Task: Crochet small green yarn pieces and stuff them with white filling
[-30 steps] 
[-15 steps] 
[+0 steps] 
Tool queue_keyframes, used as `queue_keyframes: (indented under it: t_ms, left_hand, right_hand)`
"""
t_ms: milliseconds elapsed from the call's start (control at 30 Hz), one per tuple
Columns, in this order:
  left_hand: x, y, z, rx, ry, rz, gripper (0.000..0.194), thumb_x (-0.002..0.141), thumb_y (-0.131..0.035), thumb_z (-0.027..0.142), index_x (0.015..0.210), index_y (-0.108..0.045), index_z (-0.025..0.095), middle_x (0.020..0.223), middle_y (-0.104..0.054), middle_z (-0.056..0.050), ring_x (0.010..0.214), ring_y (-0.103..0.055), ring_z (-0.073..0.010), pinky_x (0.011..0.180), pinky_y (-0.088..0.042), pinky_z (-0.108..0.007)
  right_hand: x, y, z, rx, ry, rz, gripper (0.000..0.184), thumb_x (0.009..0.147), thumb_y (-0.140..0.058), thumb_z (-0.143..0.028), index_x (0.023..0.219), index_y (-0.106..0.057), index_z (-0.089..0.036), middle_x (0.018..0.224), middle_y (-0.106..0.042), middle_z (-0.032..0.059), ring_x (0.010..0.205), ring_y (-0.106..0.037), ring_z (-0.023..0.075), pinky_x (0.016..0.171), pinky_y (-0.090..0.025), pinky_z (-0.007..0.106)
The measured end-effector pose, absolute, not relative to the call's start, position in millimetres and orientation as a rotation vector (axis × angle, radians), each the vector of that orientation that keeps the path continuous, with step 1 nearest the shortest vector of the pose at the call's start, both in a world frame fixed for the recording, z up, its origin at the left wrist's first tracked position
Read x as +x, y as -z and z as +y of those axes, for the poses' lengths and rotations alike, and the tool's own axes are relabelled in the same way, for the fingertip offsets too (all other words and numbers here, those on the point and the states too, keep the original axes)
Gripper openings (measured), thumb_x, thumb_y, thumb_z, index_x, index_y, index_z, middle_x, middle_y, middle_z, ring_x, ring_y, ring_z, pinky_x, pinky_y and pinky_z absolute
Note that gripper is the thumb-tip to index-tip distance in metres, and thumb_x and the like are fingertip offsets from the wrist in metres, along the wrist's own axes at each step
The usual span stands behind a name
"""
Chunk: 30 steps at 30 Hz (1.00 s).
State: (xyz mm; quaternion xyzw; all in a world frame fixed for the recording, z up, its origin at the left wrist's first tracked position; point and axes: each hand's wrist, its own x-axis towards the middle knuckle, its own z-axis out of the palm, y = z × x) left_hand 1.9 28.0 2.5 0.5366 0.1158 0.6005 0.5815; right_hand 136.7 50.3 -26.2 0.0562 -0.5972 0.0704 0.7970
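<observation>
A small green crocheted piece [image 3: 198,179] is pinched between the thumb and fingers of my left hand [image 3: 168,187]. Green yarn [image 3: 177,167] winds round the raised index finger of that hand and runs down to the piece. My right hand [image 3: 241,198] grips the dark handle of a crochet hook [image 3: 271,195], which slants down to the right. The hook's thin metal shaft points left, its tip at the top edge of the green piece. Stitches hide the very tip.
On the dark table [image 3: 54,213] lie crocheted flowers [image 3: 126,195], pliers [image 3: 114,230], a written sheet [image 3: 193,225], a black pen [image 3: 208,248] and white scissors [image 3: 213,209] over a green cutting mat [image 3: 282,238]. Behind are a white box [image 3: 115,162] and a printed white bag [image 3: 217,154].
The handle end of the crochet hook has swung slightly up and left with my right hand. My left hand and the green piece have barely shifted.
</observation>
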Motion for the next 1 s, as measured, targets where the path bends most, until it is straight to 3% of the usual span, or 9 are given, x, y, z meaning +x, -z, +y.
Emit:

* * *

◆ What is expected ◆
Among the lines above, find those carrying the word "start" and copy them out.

◆ Solved problem ◆
t_ms: milliseconds elapsed from the call's start (control at 30 Hz), one per tuple
The measured end-effector pose, absolute, not relative to the call's start, position in millimetres and orientation as a rotation vector (axis × angle, radians), each the vector of that orientation that keeps the path continuous, with step 1 nearest the shortest vector of the pose at the call's start, both in a world frame fixed for the recording, z up, its origin at the left wrist's first tracked position

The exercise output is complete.